PROBLEM DESCRIPTION
Take the listing below and output it exactly, with no images.

• • • • •

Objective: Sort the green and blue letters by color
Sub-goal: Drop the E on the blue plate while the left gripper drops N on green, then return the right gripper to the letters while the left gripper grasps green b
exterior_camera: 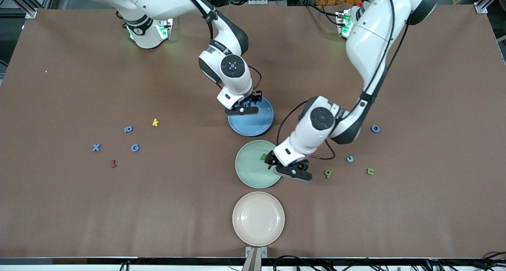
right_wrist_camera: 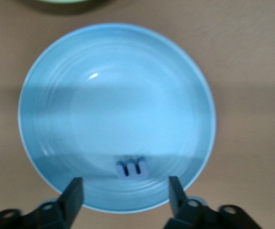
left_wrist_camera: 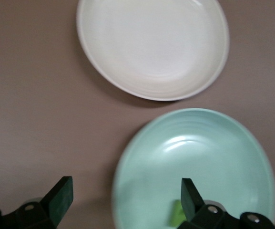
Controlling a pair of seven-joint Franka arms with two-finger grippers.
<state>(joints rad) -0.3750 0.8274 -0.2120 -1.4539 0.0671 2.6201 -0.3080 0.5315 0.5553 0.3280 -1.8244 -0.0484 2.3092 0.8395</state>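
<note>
Left tool (left_wrist_camera: pixel 127 196): apart over green plate (exterior_camera: pixel 247 172), green letter (left_wrist_camera: pixel 177 213) dropped.
Right tool (right_wrist_camera: pixel 126 191): apart over blue plate (right_wrist_camera: pixel 56 95), blue letter (right_wrist_camera: pixel 132 168) dropped.
Next: fetch remaining letters.

Both arms are glossy white with dark grey joint bands and round dark caps with a small centre disc on the wrist joints. Thin black cables run along the links and loop loose near the wrists. Green lights glow at each base. The left pincer (exterior_camera: pixel 272 160) and right pincer (exterior_camera: pixel 253 101) are black, with flat dark fingers (left_wrist_camera: pixel 61 198) and silver screws at their mounts.
</note>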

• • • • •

ANSWER SPACE
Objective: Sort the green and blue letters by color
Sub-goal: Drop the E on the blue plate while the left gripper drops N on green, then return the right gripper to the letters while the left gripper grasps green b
exterior_camera: 
right_wrist_camera: 
left_wrist_camera: 
Controlling a pair of seven-joint Franka arms with two-finger grippers.
<state>(joints rad) -0.3750 0.8274 -0.2120 -1.4539 0.0671 2.6201 -0.3080 0.5315 0.5553 0.3280 -1.8244 -0.0484 2.3092 0.8395</state>
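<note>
Left tool (left_wrist_camera: pixel 127 196): apart over green plate (exterior_camera: pixel 247 172), green letter (left_wrist_camera: pixel 177 213) dropped.
Right tool (right_wrist_camera: pixel 126 191): apart over blue plate (right_wrist_camera: pixel 56 95), blue letter (right_wrist_camera: pixel 132 168) dropped.
Next: fetch remaining letters.

Both arms are glossy white with dark grey joint bands and round dark caps with a small centre disc on the wrist joints. Thin black cables run along the links and loop loose near the wrists. Green lights glow at each base. The left pincer (exterior_camera: pixel 272 160) and right pincer (exterior_camera: pixel 253 101) are black, with flat dark fingers (left_wrist_camera: pixel 61 198) and silver screws at their mounts.
</note>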

Nothing else goes with this output.